# What is being asked
Write each line below back out exactly, omitting its pictures.

○ ○ ○ ○

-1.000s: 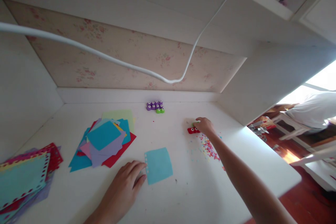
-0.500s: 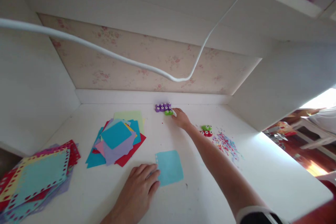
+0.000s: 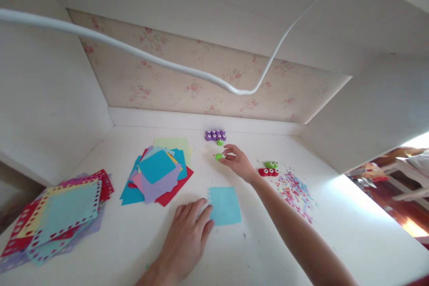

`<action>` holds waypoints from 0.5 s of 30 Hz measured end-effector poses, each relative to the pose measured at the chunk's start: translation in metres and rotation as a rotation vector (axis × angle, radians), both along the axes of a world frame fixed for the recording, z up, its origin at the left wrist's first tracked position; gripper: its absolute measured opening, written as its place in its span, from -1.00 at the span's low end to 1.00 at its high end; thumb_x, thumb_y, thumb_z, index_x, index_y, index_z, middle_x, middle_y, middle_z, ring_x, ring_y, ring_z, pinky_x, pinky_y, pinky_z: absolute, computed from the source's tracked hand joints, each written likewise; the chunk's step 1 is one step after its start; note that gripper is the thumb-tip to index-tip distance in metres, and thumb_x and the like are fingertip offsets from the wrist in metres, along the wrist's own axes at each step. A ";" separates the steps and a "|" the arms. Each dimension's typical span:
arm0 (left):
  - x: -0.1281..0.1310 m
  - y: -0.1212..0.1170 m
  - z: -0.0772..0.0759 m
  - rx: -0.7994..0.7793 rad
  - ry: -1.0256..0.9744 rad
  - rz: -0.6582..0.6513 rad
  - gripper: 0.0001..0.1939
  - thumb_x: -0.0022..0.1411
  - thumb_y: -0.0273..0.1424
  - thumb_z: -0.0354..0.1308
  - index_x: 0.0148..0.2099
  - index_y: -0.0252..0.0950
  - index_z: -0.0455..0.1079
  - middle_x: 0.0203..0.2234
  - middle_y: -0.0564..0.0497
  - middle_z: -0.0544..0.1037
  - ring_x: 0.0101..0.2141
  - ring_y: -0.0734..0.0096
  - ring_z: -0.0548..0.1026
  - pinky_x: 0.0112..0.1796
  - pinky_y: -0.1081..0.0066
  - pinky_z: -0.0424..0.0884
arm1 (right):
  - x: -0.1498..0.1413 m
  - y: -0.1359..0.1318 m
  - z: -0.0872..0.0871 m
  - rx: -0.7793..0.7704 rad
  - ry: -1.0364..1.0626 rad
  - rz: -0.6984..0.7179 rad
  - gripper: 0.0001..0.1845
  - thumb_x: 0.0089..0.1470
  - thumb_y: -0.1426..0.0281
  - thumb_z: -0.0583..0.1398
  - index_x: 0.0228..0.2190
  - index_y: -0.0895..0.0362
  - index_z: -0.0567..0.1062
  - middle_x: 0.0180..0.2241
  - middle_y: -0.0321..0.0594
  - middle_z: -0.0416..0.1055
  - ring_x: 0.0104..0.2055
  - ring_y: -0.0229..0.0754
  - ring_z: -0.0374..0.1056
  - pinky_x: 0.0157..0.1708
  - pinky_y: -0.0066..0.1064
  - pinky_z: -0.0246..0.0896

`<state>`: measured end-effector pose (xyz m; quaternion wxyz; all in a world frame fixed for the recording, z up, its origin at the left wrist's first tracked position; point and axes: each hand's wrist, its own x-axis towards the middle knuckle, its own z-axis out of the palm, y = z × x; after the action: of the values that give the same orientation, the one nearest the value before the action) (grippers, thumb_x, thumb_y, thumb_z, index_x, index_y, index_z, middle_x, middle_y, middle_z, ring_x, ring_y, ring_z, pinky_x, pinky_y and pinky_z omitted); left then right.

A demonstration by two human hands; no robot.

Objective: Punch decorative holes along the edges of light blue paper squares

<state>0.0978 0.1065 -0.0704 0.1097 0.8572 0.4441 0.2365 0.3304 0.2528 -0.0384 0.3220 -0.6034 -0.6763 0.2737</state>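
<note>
My right hand (image 3: 238,161) pinches a small green craft punch (image 3: 218,157) between thumb and fingers, above the back middle of the white table. Behind it, another green punch (image 3: 220,142) stands in front of two rows of purple punches (image 3: 215,135). A light blue paper square (image 3: 225,206), with a few small holes punched along its left edge, lies in front of me. My left hand (image 3: 191,228) rests flat at that left edge, its fingers loosely extended and the fingertips touching the paper.
Coloured paper sheets (image 3: 156,167) are piled at the left, and hole-edged sheets (image 3: 67,210) at far left. To the right stand green punches (image 3: 271,165) and red punches (image 3: 268,172) beside scattered confetti (image 3: 296,192). A white cable (image 3: 187,70) hangs across the view.
My right hand has taken one green punch from beside the purple rows and drawn it toward me. My left hand stays at the paper's edge. The view has shifted slightly.
</note>
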 end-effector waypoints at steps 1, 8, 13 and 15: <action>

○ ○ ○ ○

# Written answer
-1.000s: 
-0.500s: 
+0.000s: 

`<action>` holds waypoints from 0.5 s of 30 Hz measured end-effector poses, each relative to the pose measured at the chunk's start: translation in metres and rotation as a rotation vector (axis × angle, radians), both along the axes of a world frame fixed for the recording, z up, its origin at the left wrist's first tracked position; gripper: its absolute measured opening, written as its place in its span, from -1.00 at the span's low end to 1.00 at its high end; thumb_x, thumb_y, thumb_z, index_x, index_y, index_z, middle_x, middle_y, middle_z, ring_x, ring_y, ring_z, pinky_x, pinky_y, pinky_z: absolute, computed from the source's tracked hand joints, each written likewise; the chunk's step 1 is one step after its start; note that gripper is the thumb-tip to index-tip distance in metres, and thumb_x and the like are fingertip offsets from the wrist in metres, along the wrist's own axes at each step. A ";" separates the steps and a "|" the arms. Each dimension's typical span:
arm0 (left):
  - x: -0.1281..0.1310 m
  - y: -0.1212..0.1170 m
  - z: -0.0772..0.0759 m
  - rx: -0.7994..0.7793 rad
  - ry: -1.0256..0.9744 rad
  - rz: -0.6582..0.6513 rad
  - gripper: 0.0001..0.1939
  - thumb_x: -0.0022..0.1411
  - thumb_y: -0.0273..0.1424
  - thumb_z: -0.0354..0.1308
  - index_x: 0.0148..0.2099
  - index_y: -0.0252..0.0950
  - index_z: -0.0455..0.1079
  - middle_x: 0.0203..0.2234
  - middle_y: -0.0564..0.0497
  - middle_z: -0.0544..0.1037
  - ring_x: 0.0101..0.2141
  - ring_y: -0.0734..0.0096
  - ring_z: -0.0548..0.1026
  - pinky_x: 0.0112..0.1796
  - pinky_y: -0.1081..0.0066
  - pinky_z: -0.0424..0.0884
arm1 (right):
  - x: -0.1498..0.1413 m
  - y: -0.1359..0.1318 m
  - z: -0.0872..0.0871 m
  - rx: -0.7793..0.7704 rad
  - ry: -1.0364..1.0626 rad
  - rz: -0.6984..0.7179 rad
  - gripper: 0.0001..0.1845
  - thumb_x: 0.0089..0.1470
  - thumb_y: -0.1426..0.0281
  - thumb_z: -0.0583..0.1398
  - index_x: 0.0228..0.2190
  - index_y: -0.0895..0.0362
  - index_z: -0.0567..0.1062
  - middle_x: 0.0180..0.2241
  - middle_y: -0.0321..0.0594
  - middle_z: -0.0416..0.1055
  - ring_x: 0.0104..0.2055
  - ring_y: -0.0229..0.0754
  - ring_z: -0.0374..0.1056
  - pinky_x: 0.0157..0.1708
  - pinky_y: -0.0066..0.1064
  - pinky_z: -0.0246..0.0896

`<state>`: measured end-effector pose (xyz m; quaternion wxyz; all in a world frame fixed for the recording, z up, its origin at the left wrist's first tracked position; point and axes: each hand's wrist, its own x-axis towards the middle knuckle, its own z-axis out of the palm, y = z × x; after the action: of the values that give the same orientation, the one nearest the value before the action) (grippers, thumb_x, thumb_y, thumb_z, index_x, index_y, index_z, middle_x, middle_y, middle_z, ring_x, ring_y, ring_z, pinky_x, pinky_y and pinky_z omitted); left then right.

A demonstration by two human hands; no robot.

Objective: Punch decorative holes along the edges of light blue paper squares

<state>0.0978 0.1065 -0.0704 0.1097 0.8572 0.4441 0.2365 0.3304 0.2528 -0.0384 0.3220 -0.6034 -0.6763 0.2737</state>
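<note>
My right hand (image 3: 238,161) pinches a small green craft punch (image 3: 218,157) between thumb and fingers, above the back middle of the white table. Behind it, another green punch (image 3: 220,142) stands in front of two rows of purple punches (image 3: 215,135). A light blue paper square (image 3: 225,206), with a few small holes punched along its left edge, lies in front of me. My left hand (image 3: 191,228) rests flat at that left edge, its fingers loosely extended and the fingertips touching the paper.
Coloured paper sheets (image 3: 156,167) are piled at the left, and hole-edged sheets (image 3: 67,210) at far left. To the right stand green punches (image 3: 271,165) and red punches (image 3: 268,172) beside scattered confetti (image 3: 296,192). A white cable (image 3: 187,70) hangs across the view.
My right hand has taken one green punch from beside the purple rows and drawn it toward me. My left hand stays at the paper's edge. The view has shifted slightly.
</note>
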 end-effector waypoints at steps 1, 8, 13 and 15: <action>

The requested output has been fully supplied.